We measure VPN speeds from US and UK locations, using several performance testing sites and services (SpeedTest’s website and command line app, TestMy.net, Netflix’s Fast.com and more). We check download speeds at least five times from each site, then again using another protocol, before repeating this all over again in an evening session.
UFO VPN’s US download speeds weren’t bad at all at 180-290Mbps with its Mode A protocol. It was even faster in the UK at 410-420Mbps. That’s more than just about anyone else manages with OpenVPN, although it can’t match the performance we’ve seen from WireGuard and similar connections (CyberGhost, IPVanish, NordVPN and others reached 700Mbps and more).
While UFO VPN deserves some credit for this, keep in mind that we’ve no idea how its Mode A protocol works, and so we don’t know if these are fair comparisons. There’s a chance the service is gaining some performance advantage because it’s not doing as much encryption, or omitting other steps that keep you safe.
UFO VPN’s support begins on the website, with a very, very basic FAQ. This has very few questions, and the answers you get are short and have no real detail.
If you’ve issues getting the service working on Android, for instance, you might think the article ‘How to start up UFO VPN on my Android?’ would help. But this is the entire article, unedited: ‘When you connect VPN at the first time, there will be a default popup windows that asks for your permission to allow UFO VPN to add VPN configuration on your device, just click ok to continue.’

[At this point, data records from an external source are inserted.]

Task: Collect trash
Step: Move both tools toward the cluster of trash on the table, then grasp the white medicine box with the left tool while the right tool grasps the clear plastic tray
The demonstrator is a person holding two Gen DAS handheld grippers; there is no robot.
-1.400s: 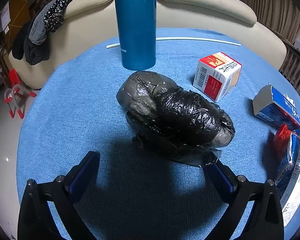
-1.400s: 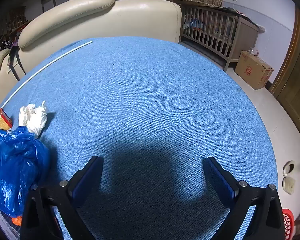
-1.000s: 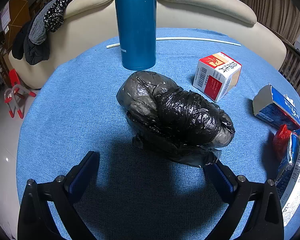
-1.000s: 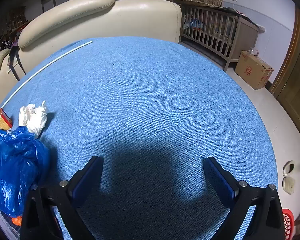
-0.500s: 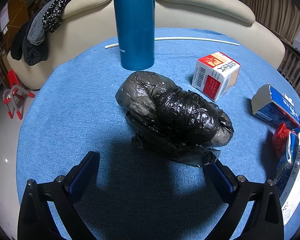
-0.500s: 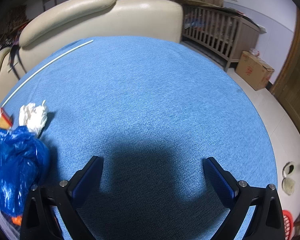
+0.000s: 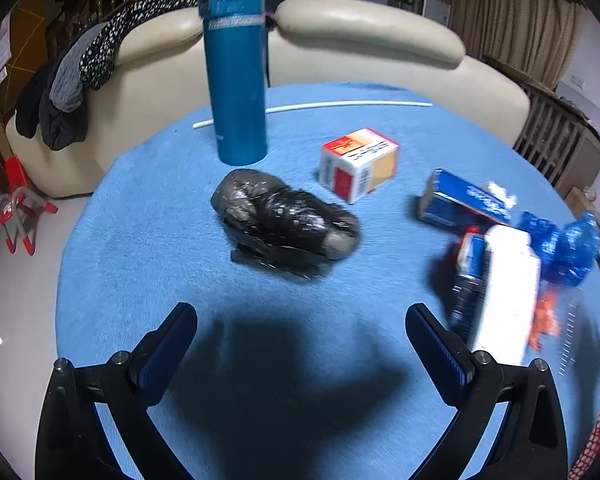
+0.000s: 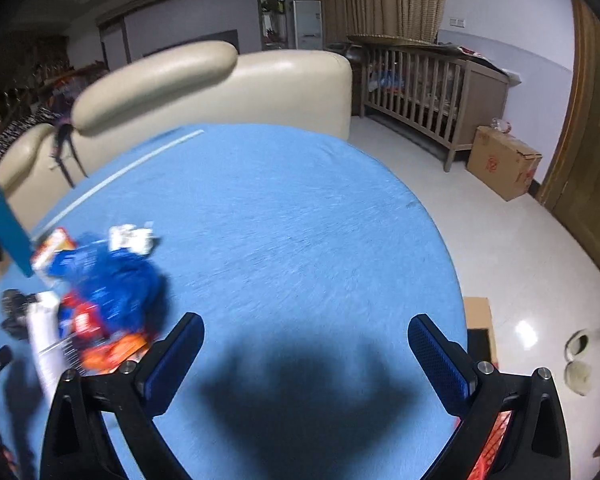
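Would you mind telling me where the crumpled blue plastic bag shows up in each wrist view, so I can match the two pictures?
Left wrist view: the crumpled blue plastic bag lies at the far right edge, beyond the white carton.
Right wrist view: the same bag sits at the left, ahead of the left finger.
Shared landmark: the thin white rod along the table's far side.

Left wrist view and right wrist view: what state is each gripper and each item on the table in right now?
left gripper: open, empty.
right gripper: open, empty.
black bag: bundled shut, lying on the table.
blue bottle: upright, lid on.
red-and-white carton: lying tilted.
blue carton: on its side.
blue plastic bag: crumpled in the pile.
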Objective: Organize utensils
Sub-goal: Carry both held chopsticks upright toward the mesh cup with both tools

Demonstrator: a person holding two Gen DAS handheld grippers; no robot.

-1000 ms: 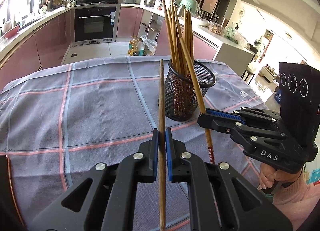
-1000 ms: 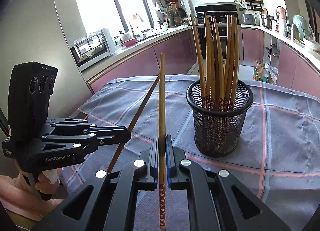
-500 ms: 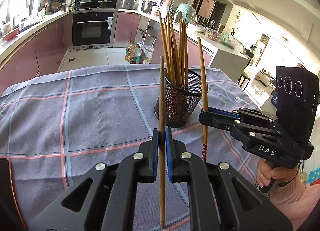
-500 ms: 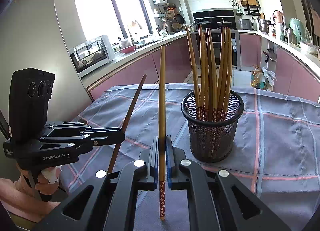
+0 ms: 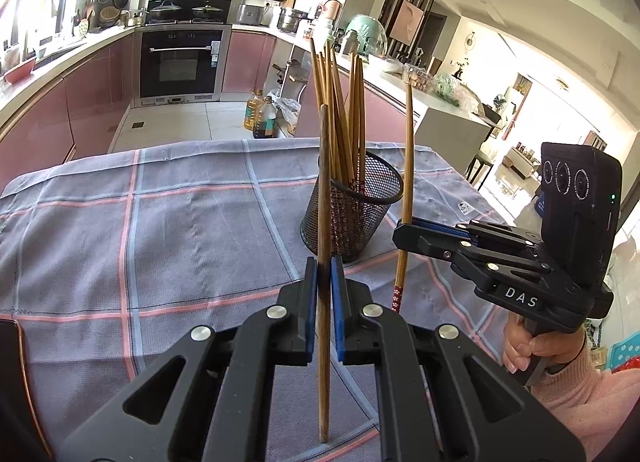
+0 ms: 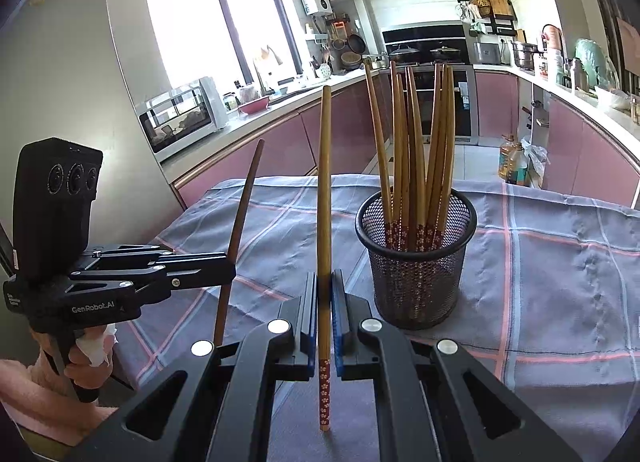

There’s a search box, but that wasn’t much help, either. We entered common keywords such as protocol, speed and encryption, but the search engine didn’t find any matching results.
The app includes a Feedback box where you can ask questions, and it claims: ‘We will reply to you within 24 hours of working days’ (no, really – clarity isn’t UFO VPN’s strong point). We sent a simple message asking why the Windows app didn’t have half the locations listed on the website, but two weeks later, we still hadn’t received a reply.
UFO VPN doesn’t have live chat, but there is a Support email address, so we tried that, instead – 10 days on, still with no reply, we finally gave up. If you’re looking for customer service, this isn’t the VPN for you.
UFO VPN review: Final verdict
UFO VPN’s speeds aren’t bad, but the service has so many red flags that we’re struggling to care. That logging scandal, the useless support, claims of 50 countries covered but the app lists just 21, the Android app not being on Google Play, no blog or social media posts for months, and non-standard, undocumented protocols – all that’s before we even get to the two websites, the poor unblocking performance and lack of features. Don’t waste your time, you’ll be better off elsewhere.